RKI: The flu wave starts earlier than usual in Germany

Thu 10th Nov, 2022

Image by Renate KöppelTwice the flu wave in Germany remained largely absent - now influenza is back, and relatively early. Quite high case numbers have been reported for several weeks. According to the definition of the Robert Koch Institute (RKI), the flu wave started in the last week of October. This is according to the weekly report on acute respiratory diseases on Wednesday evening.

Decisive for the assessment are results from a surveillance system in which samples of people with acute respiratory diseases are examined. Routinely, this looks for various pathogens, such as rhinoviruses, Sars-CoV-2 and influenza. The RKI explains the definition for the beginning of the wave as follows: "In a highly simplified way, one can say: if influenza viruses are actually detected in every fifth patient sample, the flu wave has begun."

"During the last few months, significantly more influenza reports were submitted to the RKI than in the pre-pandemic seasons around this time," the report continues. This is likely due in part to the recommendation since the Corona pandemic that respiratory symptoms should include testing for influenza viruses, it said. More than 2,100 cases of influenza have been reported so far this week - and a total of around 8,330 since the start of the season in October. A particularly large number of reports came from Bavaria and North Rhine-Westphalia, according to the report. There are also reports of 13 outbreaks with at least five cases, for example at schools and kindergartens.

In the years before Corona, the annual flu wave usually began in January and lasted three to four months, according to the RKI. In the past two seasons, however, the pandemic and the measures taken against it greatly changed the usual course: in 2020/21, the flu wave failed worldwide. And in 2021/22, there was no wave on the usual scale in Germany either, with the reporting figures only picking up somewhat after the Easter vacations and thus very late.

Even if there have been recent warnings of a now threatening severe wave: The RKI and other experts emphasize that the course cannot be predicted. However, according to the RKI, it is "conceivable" that the population is susceptible to the pathogens to an increased extent and/or an increased proportion of the population, as stated on the institute's website. Other experts had spoken of expected catch-up effects. That is, those who have not had a real flu for a while could now be due again.

Adults usually only get the disease every few years anyway, the Secretary General of the German Society for Immunology, Carsten Watzl, had recently said: "What is colloquially referred to as the flu is usually just a cold. With influenza, you can lie flat for a week." He said it's likely that more younger children than usual are without immune protection after the past two winters of low flu - they missed their first flu infections. In that group, however, the illness is usually not severe either, he said.

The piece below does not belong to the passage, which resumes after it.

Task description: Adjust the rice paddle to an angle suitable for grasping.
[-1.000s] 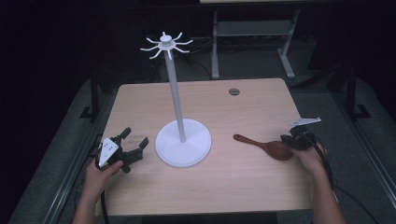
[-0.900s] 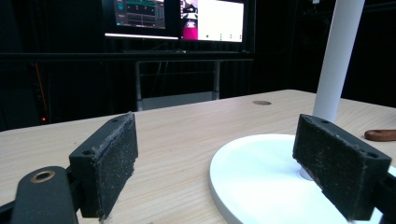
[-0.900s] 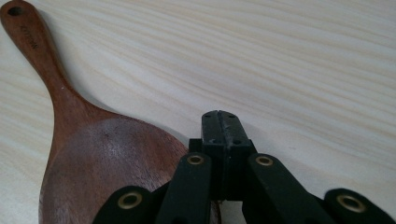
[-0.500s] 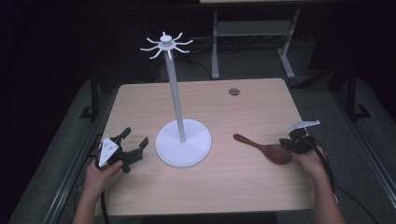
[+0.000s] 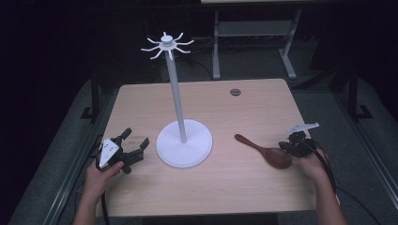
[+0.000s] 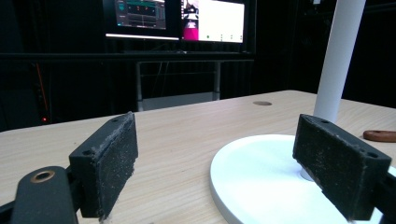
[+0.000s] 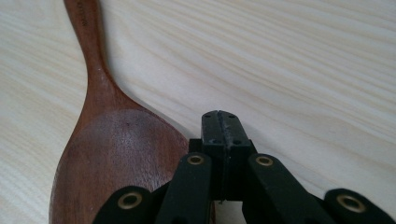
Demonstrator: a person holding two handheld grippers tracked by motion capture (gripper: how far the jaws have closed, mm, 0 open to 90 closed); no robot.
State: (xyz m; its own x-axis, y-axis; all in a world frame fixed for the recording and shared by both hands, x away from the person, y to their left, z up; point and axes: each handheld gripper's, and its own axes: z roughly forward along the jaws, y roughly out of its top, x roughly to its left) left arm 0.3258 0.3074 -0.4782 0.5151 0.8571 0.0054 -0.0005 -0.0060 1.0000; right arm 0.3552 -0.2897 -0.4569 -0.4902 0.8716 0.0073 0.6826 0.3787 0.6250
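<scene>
The right gripper (image 7: 219, 119) has its fingers (image 7: 218, 135) pressed flat together with nothing between them. Their tips point down at the worktop (image 7: 303, 70), just beside the right edge of the wooden spoon (image 7: 116, 158); whether they touch the bowl's rim cannot be told. In the high view this gripper (image 5: 292, 146) sits at the bowl end of the spoon (image 5: 265, 152), which lies flat on the worktop (image 5: 225, 187) near its right edge, bowl towards the person's right hand (image 5: 312, 164) and handle running away towards the white stand (image 5: 183, 147).

The left gripper (image 6: 229, 168) has its fingers (image 6: 109, 163) wide apart and empty, held low and level over the wood. Between them shows the round base of the stand (image 6: 261, 177), with its pole rising at the right. In the high view the left gripper (image 5: 131, 147) rests near the worktop's left edge, just left of the base, held by the left hand (image 5: 101, 176). The stand's pole ends in a ring of white hooks (image 5: 166, 45).
</scene>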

According to the RKI, the number of infections during a flu epidemic is estimated at five to 20 percent of the population, which corresponds to about four to 16 million people in Germany. Not every infected person falls ill. "The number of deaths can vary greatly in individual flu waves, from several hundred to more than 25,000 in the 2017/18 season," the RKI notes.

Flu vaccination is recommended in Germany for people over 60, pregnant women, the chronically ill, residents of retirement and nursing homes, and people at increased occupational risk, among others.